What is missing here is the fact that we have not considered the spins of the electrons. Since the electrons are identical, if we exchange coordinates and spins, then the wave function should change sign. Thus, we can make both wave functions above consistent with the Pauli exclusion principle by multiplying by an appropriate spin wave function. We obtain
\[\begin{align*}\psi_u (r_1 ,r_2 ,s_1 ,s_2 ) &=\psi_u(x_1 ,x_2)=C_u [\psi_{1s}^{A}(r_1)\psi_{1s}^{B}(r_2)-\psi_{1s}^{A}(r_2)\psi_{1s}^{B}(r_1)][\psi_{\uparrow}(s_1)\psi_{\downarrow}(s_2)+\psi_{\uparrow}(s_2)\psi_{\downarrow}(s_1)]\\ \psi_g (r_1 ,r_2 ,s_1 ,s_2) &= \psi_g(x_1 ,x_2)=C_g[\psi_{1s}^{A}(r_1)\psi_{1s}{B}(r_2)+\psi_{1s}^{A}(r_2)\psi_{1s}^{B}(r_1)][\psi_{\uparrow}(s_1)\psi_{\downarrow}(s_2)-\psi_{\uparrow}(s_2)\psi_{\downarrow}(s_1)]\end{align*}\]
where \(s_1\) and \(s_2\) are the z-components of spin for electrons 1 and 2, respectively. We can now use \(\psi_g\) as an approximate 2-electron wave function that leads to a stable chemical bond in \(H_2\).

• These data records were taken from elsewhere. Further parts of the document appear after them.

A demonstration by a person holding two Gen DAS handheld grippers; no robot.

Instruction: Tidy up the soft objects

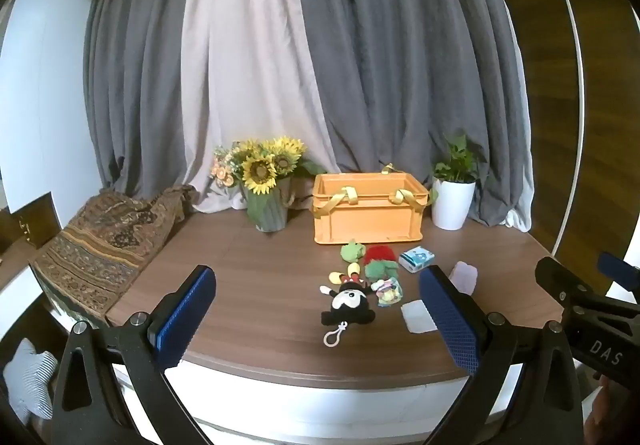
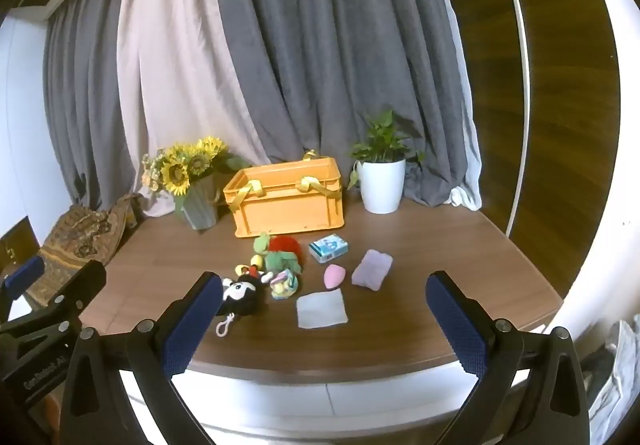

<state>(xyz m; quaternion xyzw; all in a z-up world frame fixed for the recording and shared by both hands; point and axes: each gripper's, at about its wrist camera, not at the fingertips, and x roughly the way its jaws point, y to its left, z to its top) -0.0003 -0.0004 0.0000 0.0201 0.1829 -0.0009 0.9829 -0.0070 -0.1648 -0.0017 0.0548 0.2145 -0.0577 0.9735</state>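
Observation:
An orange crate (image 1: 367, 209) (image 2: 289, 197) with yellow straps stands at the back of the wooden table. In front of it lie soft items: a black mouse plush (image 1: 349, 302) (image 2: 243, 293), green frog toys (image 1: 352, 249) (image 2: 280, 260), a red plush (image 1: 380, 253) (image 2: 285, 245), a small pastel toy (image 1: 388, 291) (image 2: 284, 283), a tissue pack (image 1: 418, 259) (image 2: 329, 247), a pink sponge (image 2: 333, 275), a lilac cloth (image 1: 464, 276) (image 2: 372, 269) and a white cloth (image 1: 417, 316) (image 2: 322, 309). My left gripper (image 1: 316, 297) and right gripper (image 2: 325, 303) are both open and empty, held at the table's near edge.
A sunflower vase (image 1: 269, 205) (image 2: 198, 205) stands left of the crate and a white potted plant (image 1: 453, 201) (image 2: 382, 183) right of it. A patterned cloth (image 1: 104, 245) (image 2: 80, 237) drapes the table's left side. Curtains hang behind.

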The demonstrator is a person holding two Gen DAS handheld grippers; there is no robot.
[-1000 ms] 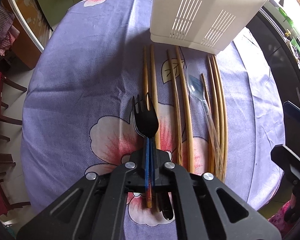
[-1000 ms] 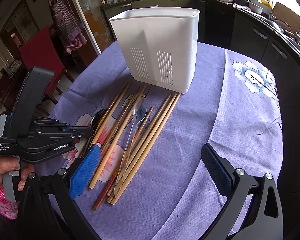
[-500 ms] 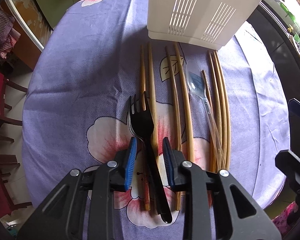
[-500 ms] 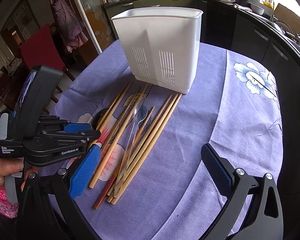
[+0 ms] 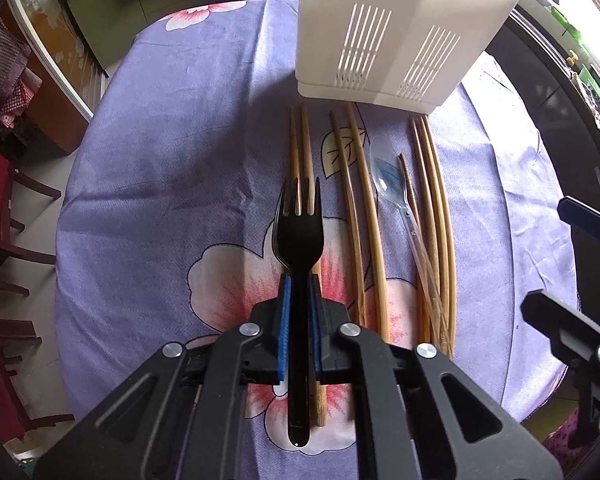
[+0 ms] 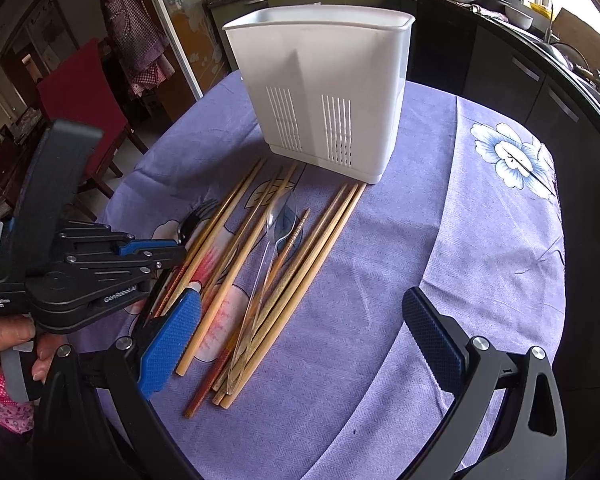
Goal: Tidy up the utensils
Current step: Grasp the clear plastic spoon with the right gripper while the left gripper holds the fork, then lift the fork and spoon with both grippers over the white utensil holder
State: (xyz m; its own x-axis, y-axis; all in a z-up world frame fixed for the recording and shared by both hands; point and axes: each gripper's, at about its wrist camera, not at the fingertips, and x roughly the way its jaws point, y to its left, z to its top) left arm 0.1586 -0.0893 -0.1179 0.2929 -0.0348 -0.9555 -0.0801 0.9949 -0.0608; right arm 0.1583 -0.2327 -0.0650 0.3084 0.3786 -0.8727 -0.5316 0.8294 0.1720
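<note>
A black fork (image 5: pixel 300 236) lies tines-forward over the flowered cloth, with a second dark utensil half hidden under its head. My left gripper (image 5: pixel 299 284) is closing and its blue pads press on the fork's handle; the right wrist view shows the same left gripper (image 6: pixel 172 250) and fork (image 6: pixel 198 214). Several wooden chopsticks (image 5: pixel 364 216) and a clear plastic spoon (image 5: pixel 386 178) lie in a row to the right. The white slotted utensil holder (image 6: pixel 324 92) stands upright behind them. My right gripper (image 6: pixel 300 308) hangs open above the cloth, holding nothing.
The round table wears a purple floral cloth (image 6: pixel 480 240). A red chair (image 6: pixel 80 92) stands off the table's left side. Dark kitchen counters (image 6: pixel 520 60) run behind and to the right. A hand (image 6: pixel 4 344) grips the left tool's handle.
The left jaws were shut behind the fork's head, spread open around its handle, and now have closed on the handle. The right gripper has stayed where it was.
</note>
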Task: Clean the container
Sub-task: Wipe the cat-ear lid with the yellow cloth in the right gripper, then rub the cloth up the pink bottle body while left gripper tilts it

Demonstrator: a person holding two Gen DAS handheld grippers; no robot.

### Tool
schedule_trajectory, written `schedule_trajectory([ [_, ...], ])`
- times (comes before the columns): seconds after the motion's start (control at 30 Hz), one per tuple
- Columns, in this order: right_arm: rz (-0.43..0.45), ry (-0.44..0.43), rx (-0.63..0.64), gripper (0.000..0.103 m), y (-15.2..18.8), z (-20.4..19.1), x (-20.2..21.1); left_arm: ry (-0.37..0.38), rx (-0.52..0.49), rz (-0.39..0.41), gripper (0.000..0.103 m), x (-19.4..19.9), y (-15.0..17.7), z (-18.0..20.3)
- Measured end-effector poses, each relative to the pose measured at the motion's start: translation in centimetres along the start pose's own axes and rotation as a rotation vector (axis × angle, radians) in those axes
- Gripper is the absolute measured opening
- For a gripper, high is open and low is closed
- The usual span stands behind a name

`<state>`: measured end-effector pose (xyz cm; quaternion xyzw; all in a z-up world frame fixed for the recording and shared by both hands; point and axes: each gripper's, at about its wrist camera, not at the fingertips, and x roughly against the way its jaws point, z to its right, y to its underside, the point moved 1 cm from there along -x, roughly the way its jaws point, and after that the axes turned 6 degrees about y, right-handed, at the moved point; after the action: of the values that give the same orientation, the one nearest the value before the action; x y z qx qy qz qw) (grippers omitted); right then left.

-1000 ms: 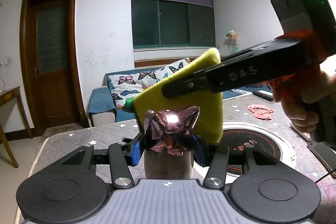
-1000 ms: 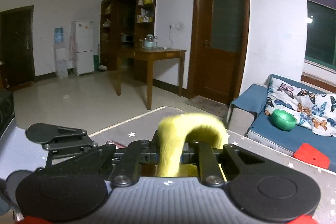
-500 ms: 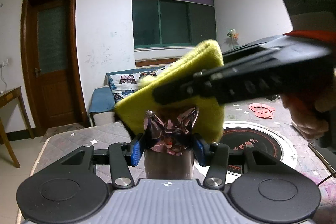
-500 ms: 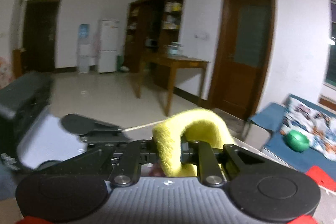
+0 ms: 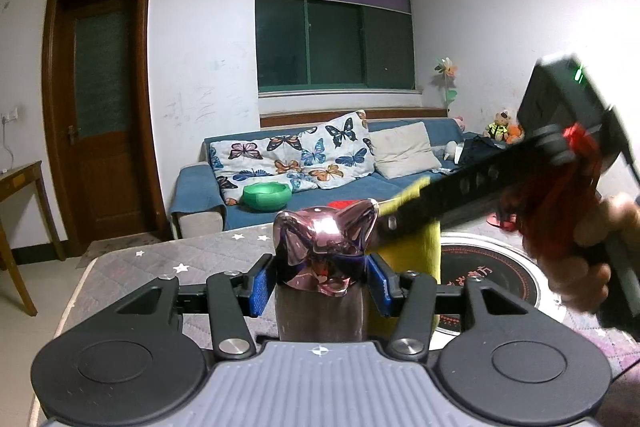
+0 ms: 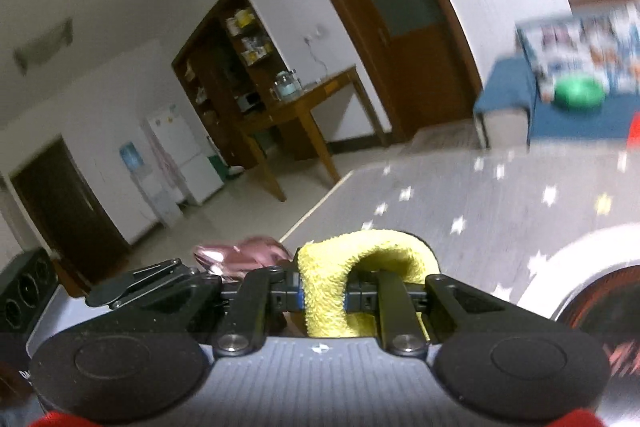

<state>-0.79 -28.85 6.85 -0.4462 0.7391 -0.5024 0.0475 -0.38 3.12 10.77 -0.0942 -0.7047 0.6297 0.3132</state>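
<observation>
Since half a second ago, the yellow cloth [image 5: 428,247] has dropped from above the container's pink cat-ear lid [image 5: 326,247] to its right side, the right gripper [image 6: 323,297] tilting with it. That gripper is clamped on the folded cloth. The left gripper [image 5: 320,285] grips the metal container [image 5: 320,315] between its blue pads [image 5: 257,287], upright over the star-patterned worktop [image 5: 160,259].

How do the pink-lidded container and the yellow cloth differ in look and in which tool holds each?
The container is rigid and upright, its glossy pink lid reflecting light; the yellow cloth is soft, matte and folded over. The left tool clamps the container's sides; the right tool pinches the cloth. Both are held above the star-patterned table.
</observation>
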Motion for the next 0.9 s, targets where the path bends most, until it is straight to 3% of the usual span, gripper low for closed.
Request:
schedule_trajectory([
  [0.13,-0.047,-0.016,-0.105,0.015,1.3,3.6,-1.0,0.0,-0.001,-0.002,0.054,0.1,-0.1,0.0],
  [0.27,-0.092,0.015,-0.081,0.015,2.7,4.7,-1.9,-0.007,0.016,0.0,0.054,0.0,-0.1,-0.1],
  [0.47,-0.135,0.083,0.051,0.015,4.3,1.4,-1.9,-0.023,0.065,-0.007,0.067,-0.9,-0.1,0.1],
  [0.63,-0.154,0.13,0.209,0.015,6.2,-0.8,-1.4,-0.038,0.09,-0.013,0.067,-1.8,-0.4,0.1],
  [0.73,-0.156,0.167,0.333,0.016,7.4,-2.1,-1.9,-0.061,0.104,-0.012,0.056,-1.9,-0.5,-0.4],
  [0.9,-0.176,0.209,0.523,0.016,9.3,-3.8,-2.6,-0.063,0.159,-0.002,0.056,-0.9,-0.2,-1.6],
])
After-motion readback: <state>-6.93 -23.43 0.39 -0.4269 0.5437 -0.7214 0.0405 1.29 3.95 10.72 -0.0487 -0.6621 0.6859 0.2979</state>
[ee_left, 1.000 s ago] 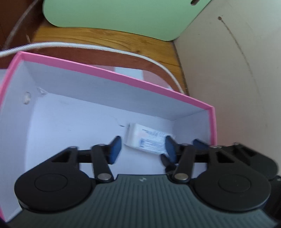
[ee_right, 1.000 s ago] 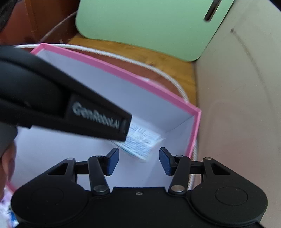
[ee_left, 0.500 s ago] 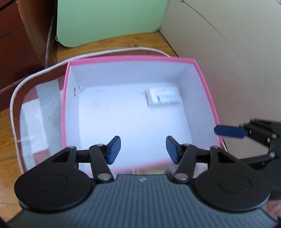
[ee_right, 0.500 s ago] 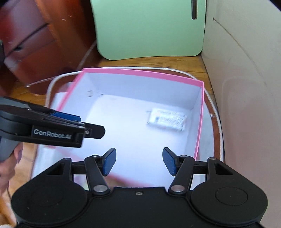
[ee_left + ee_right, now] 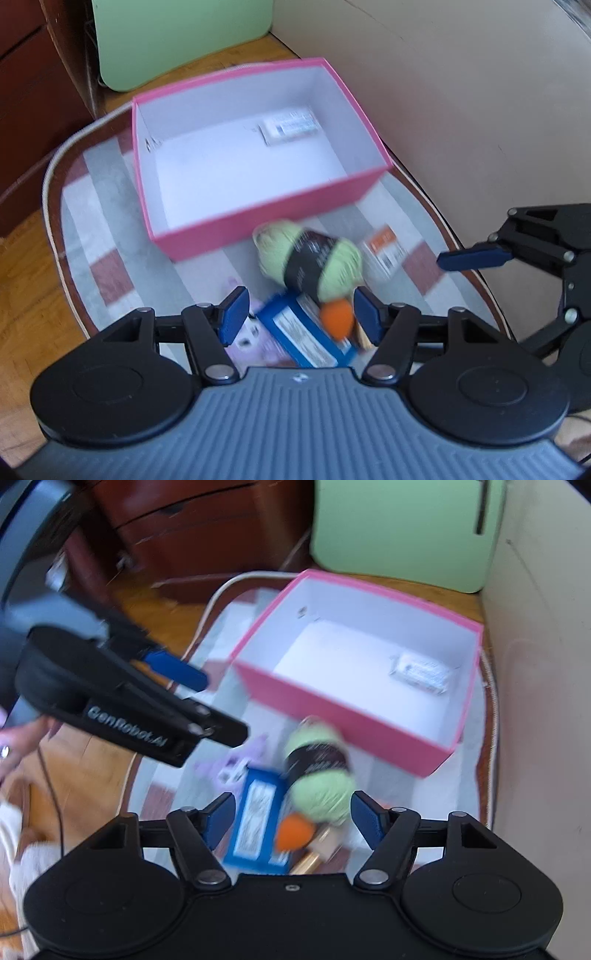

The fact that \(\psi_u\) is antibonding can be easily determined by looking for a nodal plane between the two atoms, in this case, in the plane that exactly bisects the line joining the two atoms, midway between them. That this is, indeed, a nodal plane can be seen by considering two points \(r_1\) and \(r_2\) for the two electrons that are taken to lie in this plane. By symmetry, the functions \(\psi_{1s}^{A}(r_1)\) and \(\psi_{1s}^{B}(r_1)\) have the same value for \(r_1\) in this plane, and the same for \(\psi_{1s}^{B}(r_2)\) and \(\psi_{1s}^{A}(r_2)\). Let us assign the following values:
\[\begin{align*}\psi_{1s}^{A}(r_1) &= \psi_{1s}^{B}(r_1)=A\\ \psi_{1s}^{B}(r_2) &= \psi_{1s}^{A}(r_2)=A' \end{align*}\]
Substituting these into \(\psi_u (x_1 ,x_2)\), we obtain
\[\psi_u (x_1 ,x_2)=C_u [AA' -A' A][\psi_{\uparrow}(s_1)\psi_{\downarrow}(s_2)+\psi_{\uparrow}(s_2)\psi_{\downarrow}(s_1)]=0\]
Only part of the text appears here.